Home | Jean Michel A. Sarr

I’m a Research Engineer at Google with a passion for building and improving cutting-edge generative models. My primary focus is on synthetic data, an area I’ve explored extensively through my work in both industry and academia. I believe synthetic data is a critical tool for scaling model capabilities and bridging performance gaps, particularly for specialized tasks.

From Theory to Impact: Scaling Gemini with Synthetic Data

At Google, I’ve had the opportunity to apply this expertise to some of the company’s most advanced large language models. From September 2023 to March 2025, I led the development of a data generation pipeline designed to create high-quality instruction-response pairs for fine-tuning large language models.

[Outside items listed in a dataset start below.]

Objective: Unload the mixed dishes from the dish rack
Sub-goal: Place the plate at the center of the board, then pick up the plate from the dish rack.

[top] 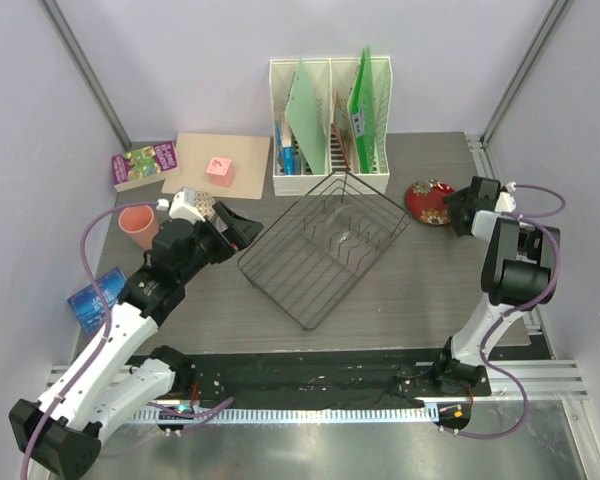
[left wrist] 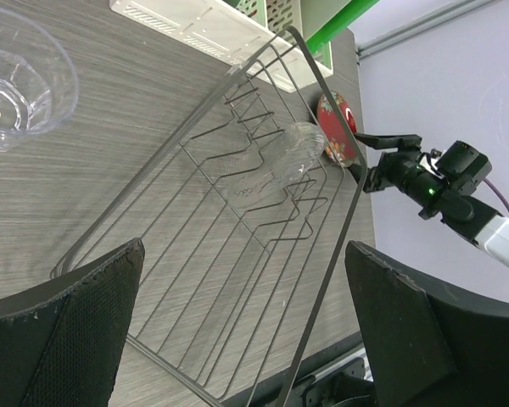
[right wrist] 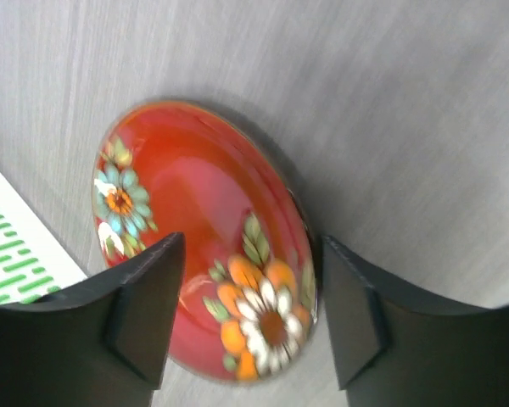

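Note:
The black wire dish rack (top: 320, 250) sits mid-table at an angle and also shows in the left wrist view (left wrist: 237, 229). A clear glass (left wrist: 290, 149) lies on its side among the prongs (top: 352, 236). The red flowered plate (top: 429, 200) lies on the table right of the rack. My right gripper (right wrist: 248, 315) is open, with its fingers over the plate (right wrist: 195, 220), one on each side of its near edge. My left gripper (left wrist: 242, 331) is open and empty above the rack's left corner (top: 242, 228). One salmon-pink cup (top: 137, 226) stands at the far left. The other pink cup is out of view.
A second clear faceted vessel (left wrist: 17, 80) stands on the table beside the rack. The white file holder (top: 330, 120) with green folders is at the back. A cardboard sheet with a pink cube (top: 220, 170), a purple box (top: 143, 163) and a blue packet (top: 95, 300) lie at the left.

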Robot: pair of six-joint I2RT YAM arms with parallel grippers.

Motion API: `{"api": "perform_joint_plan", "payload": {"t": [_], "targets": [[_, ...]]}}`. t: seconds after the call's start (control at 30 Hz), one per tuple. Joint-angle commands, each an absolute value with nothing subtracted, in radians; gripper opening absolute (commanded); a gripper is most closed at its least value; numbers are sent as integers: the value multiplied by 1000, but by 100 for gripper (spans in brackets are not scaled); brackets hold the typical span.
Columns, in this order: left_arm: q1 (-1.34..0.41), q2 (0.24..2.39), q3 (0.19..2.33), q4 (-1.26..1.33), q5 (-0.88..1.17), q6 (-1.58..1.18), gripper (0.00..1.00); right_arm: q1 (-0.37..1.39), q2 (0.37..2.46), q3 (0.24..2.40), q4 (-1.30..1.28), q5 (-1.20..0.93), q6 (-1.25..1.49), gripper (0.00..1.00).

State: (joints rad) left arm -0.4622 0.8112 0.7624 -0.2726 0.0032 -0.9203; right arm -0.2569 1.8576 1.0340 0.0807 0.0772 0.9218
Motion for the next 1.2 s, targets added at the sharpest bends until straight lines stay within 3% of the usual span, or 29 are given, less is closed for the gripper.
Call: {"api": "perform_joint_plan", "payload": {"t": [0.0, 0.3, 0.6, 0.7, 0.73, 0.97, 1.17], "targets": [[-459, 830, 775, -238, 41, -899, 100, -253, 1700, 915, 47, 103, 1006, 73], [-460, 979, 859, -193, 119, -836, 100, -169, 1360, 735, 32, -70, 1147, 81], [-641, 1285, 1123, -224, -44, -582, 100, 55, 898, 589, 17, -103, 1031, 75], [-701, 1396, 1213, -250, -121, -491, 92, 86, 766, 569, 6, -121, 982, 72], [-739, 1417, 1233, -258, -161, -464, 87, 95, 744, 578, -26, -115, 970, 71], [-876, 1551, 1272, -183, -513, -223, 81, 161, 658, 543, -61, -87, 917, 70], [-931, 1649, 1246, -48, -618, -77, 79, 161, 669, 494, -26, -72, 911, 70]]}}
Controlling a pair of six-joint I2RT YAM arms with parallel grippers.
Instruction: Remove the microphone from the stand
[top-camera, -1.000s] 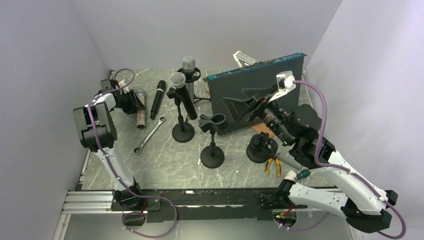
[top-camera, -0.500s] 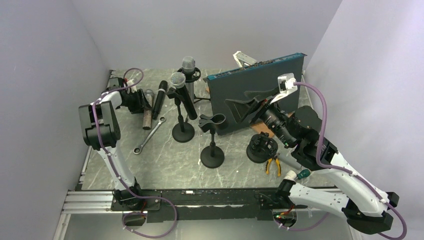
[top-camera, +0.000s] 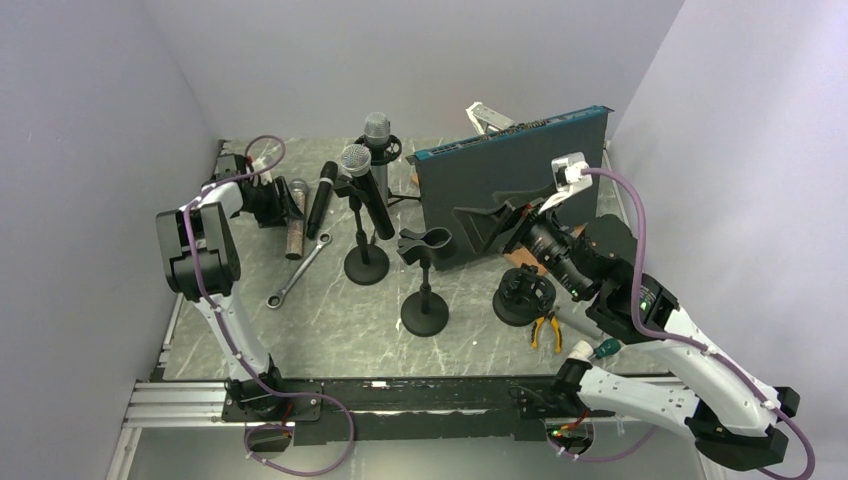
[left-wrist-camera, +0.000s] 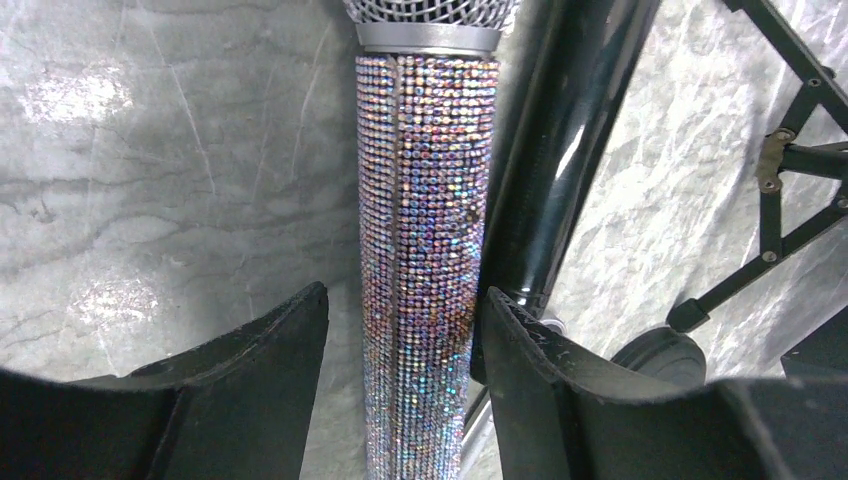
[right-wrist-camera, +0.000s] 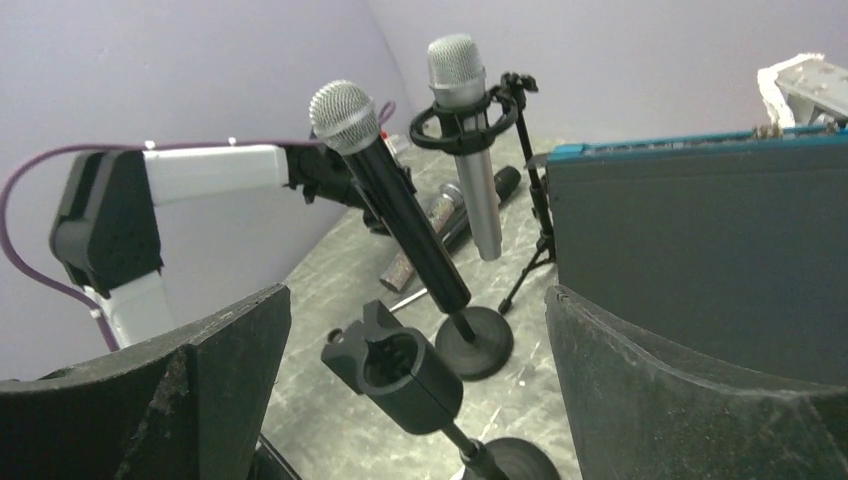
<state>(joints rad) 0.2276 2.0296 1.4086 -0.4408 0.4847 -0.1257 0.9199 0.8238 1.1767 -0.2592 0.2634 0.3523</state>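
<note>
A black microphone with a silver head (top-camera: 365, 195) sits tilted in a clip on a round-based stand (top-camera: 366, 266); it also shows in the right wrist view (right-wrist-camera: 400, 220). A silver microphone (top-camera: 377, 140) hangs in a ring mount behind it. An empty clip stand (top-camera: 423, 245) is in front. My right gripper (top-camera: 495, 212) is open, with the empty clip (right-wrist-camera: 395, 370) showing between its fingers (right-wrist-camera: 230, 370). My left gripper (top-camera: 283, 203) is open astride a sparkly microphone (left-wrist-camera: 425, 250) lying on the table, next to a black microphone (left-wrist-camera: 560, 150) also lying there.
A wrench (top-camera: 300, 268) lies left of the stands. A dark upright board (top-camera: 515, 190) stands behind my right gripper. A black round mount (top-camera: 522, 295) and yellow pliers (top-camera: 545, 328) lie at the right front. Walls close in on the left, back and right.
My left gripper moved toward the back and right; the sparkly microphone and the black one beside it shifted slightly right. My right gripper edged down and left.
</note>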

This work was a direct contribution to Gemini, and the resulting data delivered an average performance boost of 0.03 across 25 languages on a standard multilingual evaluation set.

I owned this project from end to end, creating a systematic experimentation flywheel to measure and validate progress.
By executing over 50 fine-tuning experiments, I analyzed results to validate hypotheses and ensure performance gains were stable on next-generation models.
I discovered and implemented a robust intervention that significantly improved data quality by leveraging more powerful models and advanced prompting techniques.
To ensure the pipeline’s continued relevance for cutting-edge model development, I adapted it to work seamlessly with the latest models.

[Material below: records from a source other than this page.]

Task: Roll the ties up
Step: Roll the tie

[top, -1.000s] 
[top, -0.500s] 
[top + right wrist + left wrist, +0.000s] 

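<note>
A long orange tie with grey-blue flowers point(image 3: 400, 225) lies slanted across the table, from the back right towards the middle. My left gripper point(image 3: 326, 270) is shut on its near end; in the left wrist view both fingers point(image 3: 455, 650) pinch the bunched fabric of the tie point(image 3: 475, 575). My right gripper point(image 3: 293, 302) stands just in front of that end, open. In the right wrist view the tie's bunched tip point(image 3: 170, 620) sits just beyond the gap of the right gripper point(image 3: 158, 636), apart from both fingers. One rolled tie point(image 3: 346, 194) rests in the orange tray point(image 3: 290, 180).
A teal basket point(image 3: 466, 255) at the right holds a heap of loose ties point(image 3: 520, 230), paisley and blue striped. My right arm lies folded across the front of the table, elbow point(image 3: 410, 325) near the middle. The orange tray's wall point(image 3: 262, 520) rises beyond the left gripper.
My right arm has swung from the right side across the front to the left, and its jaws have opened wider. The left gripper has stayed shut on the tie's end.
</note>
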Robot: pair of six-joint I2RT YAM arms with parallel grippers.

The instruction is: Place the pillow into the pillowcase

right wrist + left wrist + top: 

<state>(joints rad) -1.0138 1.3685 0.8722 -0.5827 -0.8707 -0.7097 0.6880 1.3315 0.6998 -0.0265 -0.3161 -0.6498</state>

My approach to building these high-impact data pipelines is directly informed by my doctoral research, where I developed a first-principles understanding of how generated data can be used to probe and predict model behavior in novel situations. Foundations: Pioneering “Stress Tests” for Model Reliability

Foundations: Pioneering “Stress Tests” for Model Reliability

My PhD thesis, “Study of Data Augmentation for the Robustness of Deep Neural Networks,” investigated how models perform under dataset shift—when deployment data differs from training data. A key finding was that synthetic data could be used not just to make models more robust, but more importantly, to generate targeted “stress tests” at the evaluation stage.

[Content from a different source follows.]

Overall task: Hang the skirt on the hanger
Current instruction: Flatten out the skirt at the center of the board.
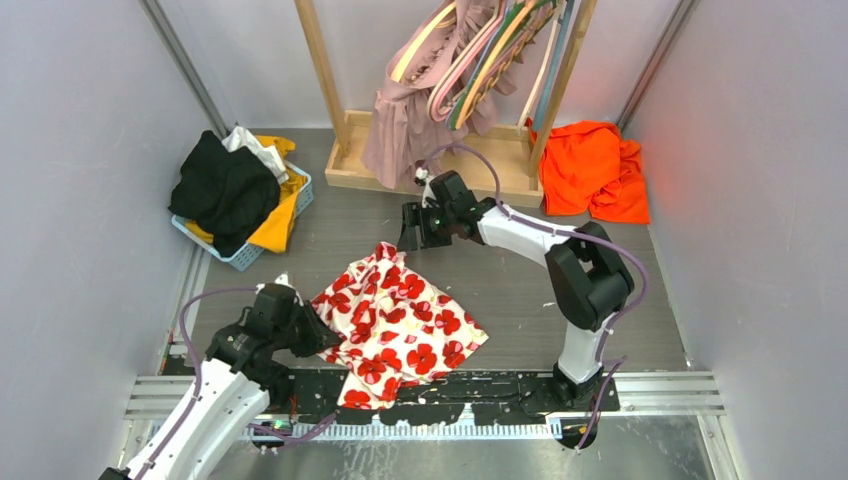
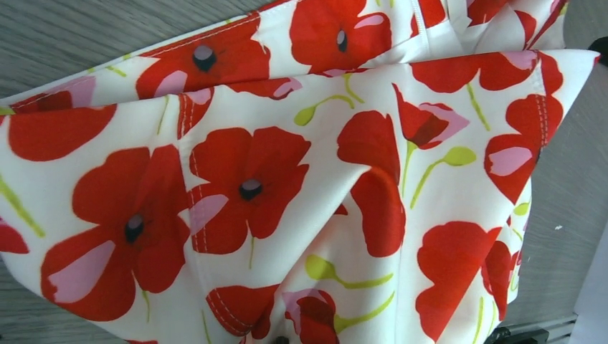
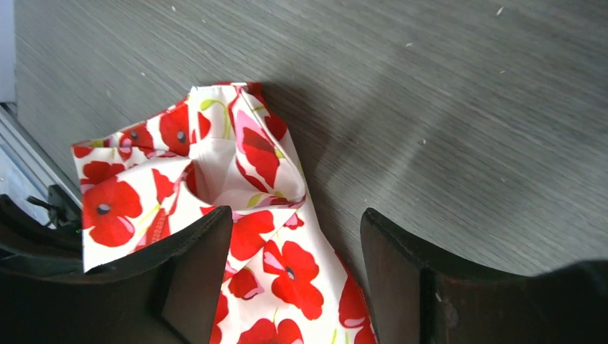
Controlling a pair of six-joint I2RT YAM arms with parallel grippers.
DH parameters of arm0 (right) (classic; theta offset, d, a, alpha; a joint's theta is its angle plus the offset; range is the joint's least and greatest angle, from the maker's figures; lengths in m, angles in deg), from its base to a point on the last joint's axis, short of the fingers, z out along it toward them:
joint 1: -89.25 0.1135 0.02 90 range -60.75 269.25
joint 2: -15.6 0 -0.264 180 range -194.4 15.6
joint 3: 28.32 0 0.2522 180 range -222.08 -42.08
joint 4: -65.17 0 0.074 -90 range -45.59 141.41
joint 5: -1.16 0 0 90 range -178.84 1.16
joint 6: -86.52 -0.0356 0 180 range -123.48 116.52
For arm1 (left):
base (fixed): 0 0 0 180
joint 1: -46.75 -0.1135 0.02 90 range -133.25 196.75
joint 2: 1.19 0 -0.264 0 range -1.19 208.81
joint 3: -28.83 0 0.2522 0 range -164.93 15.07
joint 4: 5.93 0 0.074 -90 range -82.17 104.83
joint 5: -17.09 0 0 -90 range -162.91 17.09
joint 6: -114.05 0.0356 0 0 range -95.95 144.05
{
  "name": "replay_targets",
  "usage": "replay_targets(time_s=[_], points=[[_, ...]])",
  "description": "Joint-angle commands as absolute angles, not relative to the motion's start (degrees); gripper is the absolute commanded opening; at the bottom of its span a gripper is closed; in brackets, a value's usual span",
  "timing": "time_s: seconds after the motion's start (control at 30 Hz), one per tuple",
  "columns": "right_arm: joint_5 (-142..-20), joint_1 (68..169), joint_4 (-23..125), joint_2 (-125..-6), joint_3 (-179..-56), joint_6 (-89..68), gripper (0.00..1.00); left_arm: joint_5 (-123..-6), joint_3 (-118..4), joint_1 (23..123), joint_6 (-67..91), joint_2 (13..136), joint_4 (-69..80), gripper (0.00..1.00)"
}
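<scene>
Red flowers cover the white skirt (image 1: 400, 320). It lies crumpled on the grey table (image 1: 520, 290), in the middle, in front of both arms. The right pincer (image 1: 412, 232) hangs just over the skirt's far corner. Its two black fingers (image 3: 193, 272) stand wide apart with nothing held between them, and the folded corner of the skirt shows below the gap. The left pincer (image 1: 305, 330) is at the skirt's left edge, right against the cloth. Its own camera sees only flowery cloth up close, so I cannot tell if it is pinching the skirt or not. The hangers (image 1: 480, 50) hang on the wooden rack (image 1: 320, 80) at the back, well apart from the skirt.
</scene>
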State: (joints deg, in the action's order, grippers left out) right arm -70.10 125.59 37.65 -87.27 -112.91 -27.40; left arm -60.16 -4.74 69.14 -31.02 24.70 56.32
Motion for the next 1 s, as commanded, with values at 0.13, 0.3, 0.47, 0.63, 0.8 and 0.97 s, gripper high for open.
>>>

The outcome was a new methodology for using cheap, generated data to systematically probe model behavior and accurately estimate performance drops on new, unlabeled domains. This insight has practical applications, such as guiding expensive labeling efforts toward areas of maximal impact. This foundational research equipped me with a unique perspective on using synthetic data to build more reliable and trustworthy systems—a perspective that continues to drive my work on frontier models today.